What to produce
Write out the data exactly, every line included.
= Beginning of Section =
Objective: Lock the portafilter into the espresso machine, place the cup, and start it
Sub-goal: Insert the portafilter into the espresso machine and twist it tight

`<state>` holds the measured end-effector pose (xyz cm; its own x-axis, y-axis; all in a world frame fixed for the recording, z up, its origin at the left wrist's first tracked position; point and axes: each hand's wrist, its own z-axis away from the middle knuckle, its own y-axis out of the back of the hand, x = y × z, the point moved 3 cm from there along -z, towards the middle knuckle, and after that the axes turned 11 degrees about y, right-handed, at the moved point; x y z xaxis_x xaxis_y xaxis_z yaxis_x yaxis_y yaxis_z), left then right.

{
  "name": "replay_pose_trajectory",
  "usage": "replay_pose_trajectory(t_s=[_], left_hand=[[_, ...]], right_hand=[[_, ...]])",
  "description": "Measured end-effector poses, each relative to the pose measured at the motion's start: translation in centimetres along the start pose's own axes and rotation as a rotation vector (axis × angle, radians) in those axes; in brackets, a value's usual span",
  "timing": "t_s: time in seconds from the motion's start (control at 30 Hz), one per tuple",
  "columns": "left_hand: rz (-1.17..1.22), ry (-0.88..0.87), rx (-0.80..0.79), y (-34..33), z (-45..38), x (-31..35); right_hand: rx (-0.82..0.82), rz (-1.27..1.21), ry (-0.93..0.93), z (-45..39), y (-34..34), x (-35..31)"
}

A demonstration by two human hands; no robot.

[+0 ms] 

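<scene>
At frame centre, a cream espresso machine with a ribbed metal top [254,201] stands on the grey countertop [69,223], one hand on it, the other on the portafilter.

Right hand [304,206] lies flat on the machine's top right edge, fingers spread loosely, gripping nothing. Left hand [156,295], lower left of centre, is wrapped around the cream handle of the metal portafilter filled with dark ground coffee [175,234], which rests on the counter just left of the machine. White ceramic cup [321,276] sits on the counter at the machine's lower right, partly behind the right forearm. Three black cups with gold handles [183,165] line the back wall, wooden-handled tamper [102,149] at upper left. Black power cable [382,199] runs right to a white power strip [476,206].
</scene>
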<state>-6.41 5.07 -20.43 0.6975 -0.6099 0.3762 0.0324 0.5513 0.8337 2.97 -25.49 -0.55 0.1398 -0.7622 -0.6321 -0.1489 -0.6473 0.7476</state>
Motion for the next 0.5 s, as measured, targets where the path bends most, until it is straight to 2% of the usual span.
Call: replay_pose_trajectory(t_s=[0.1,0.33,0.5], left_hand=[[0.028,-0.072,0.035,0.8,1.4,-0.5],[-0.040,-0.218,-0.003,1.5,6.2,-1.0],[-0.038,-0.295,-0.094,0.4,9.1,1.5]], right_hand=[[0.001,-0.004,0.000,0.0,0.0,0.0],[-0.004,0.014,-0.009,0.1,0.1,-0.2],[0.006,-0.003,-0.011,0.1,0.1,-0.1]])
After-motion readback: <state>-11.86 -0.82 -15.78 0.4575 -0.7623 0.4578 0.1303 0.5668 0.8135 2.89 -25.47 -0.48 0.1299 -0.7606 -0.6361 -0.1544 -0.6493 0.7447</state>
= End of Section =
Exercise solution
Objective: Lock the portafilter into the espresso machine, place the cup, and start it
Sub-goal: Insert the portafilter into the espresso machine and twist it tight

`<state>` holds the measured end-effector pose (xyz cm; its own x-axis, y-axis; all in a world frame fixed for the recording, z up, its origin at the left wrist's first tracked position; point and axes: each hand's wrist, its own z-axis away from the middle knuckle, its own y-axis out of the back of the hand, x = y × z, the point moved 3 cm from there along -z, towards the middle knuckle, and after that the axes turned 11 degrees about y, right-handed, at the moved point; x y z xaxis_x xaxis_y xaxis_z yaxis_x yaxis_y yaxis_z), left then right.

{
  "name": "replay_pose_trajectory",
  "usage": "replay_pose_trajectory(t_s=[_], left_hand=[[_, ...]], right_hand=[[_, ...]])",
  "description": "Measured end-effector poses, each relative to the pose measured at the motion's start: translation in centimetres along the start pose's own axes and rotation as a rotation vector (axis × angle, radians) in those axes; in brackets, a value's usual span",
  "timing": "t_s: time in seconds from the motion's start (control at 30 Hz), one per tuple",
  "columns": "left_hand: rz (-1.17..1.22), ry (-0.88..0.87), rx (-0.80..0.79), y (-34..33), z (-45..38), x (-31..35); right_hand: rx (-0.82..0.82), rz (-1.27..1.21), ry (-0.93..0.93), z (-45..39), y (-34..34), x (-35..31)"
}

A demonstration by two human hands; no robot.

[+0 ms] 

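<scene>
At frame centre, a cream espresso machine with a ribbed metal top [254,201] stands on the grey countertop [69,223], one hand on it, the other on the portafilter.

Right hand [304,206] lies flat on the machine's top right edge, fingers spread loosely, gripping nothing. Left hand [156,295], lower left of centre, is wrapped around the cream handle of the metal portafilter filled with dark ground coffee [175,234], which rests on the counter just left of the machine. White ceramic cup [321,276] sits on the counter at the machine's lower right, partly behind the right forearm. Three black cups with gold handles [183,165] line the back wall, wooden-handled tamper [102,149] at upper left. Black power cable [382,199] runs right to a white power strip [476,206].
</scene>
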<state>-6.41 5.07 -20.43 0.6975 -0.6099 0.3762 0.0324 0.5513 0.8337 2.97 -25.49 -0.55 0.1398 -0.7622 -0.6321 -0.1489 -0.6473 0.7476</state>
Motion for the next 0.5 s, as measured, targets where the path bends most, until it is straight to 2% of the usual span.
Call: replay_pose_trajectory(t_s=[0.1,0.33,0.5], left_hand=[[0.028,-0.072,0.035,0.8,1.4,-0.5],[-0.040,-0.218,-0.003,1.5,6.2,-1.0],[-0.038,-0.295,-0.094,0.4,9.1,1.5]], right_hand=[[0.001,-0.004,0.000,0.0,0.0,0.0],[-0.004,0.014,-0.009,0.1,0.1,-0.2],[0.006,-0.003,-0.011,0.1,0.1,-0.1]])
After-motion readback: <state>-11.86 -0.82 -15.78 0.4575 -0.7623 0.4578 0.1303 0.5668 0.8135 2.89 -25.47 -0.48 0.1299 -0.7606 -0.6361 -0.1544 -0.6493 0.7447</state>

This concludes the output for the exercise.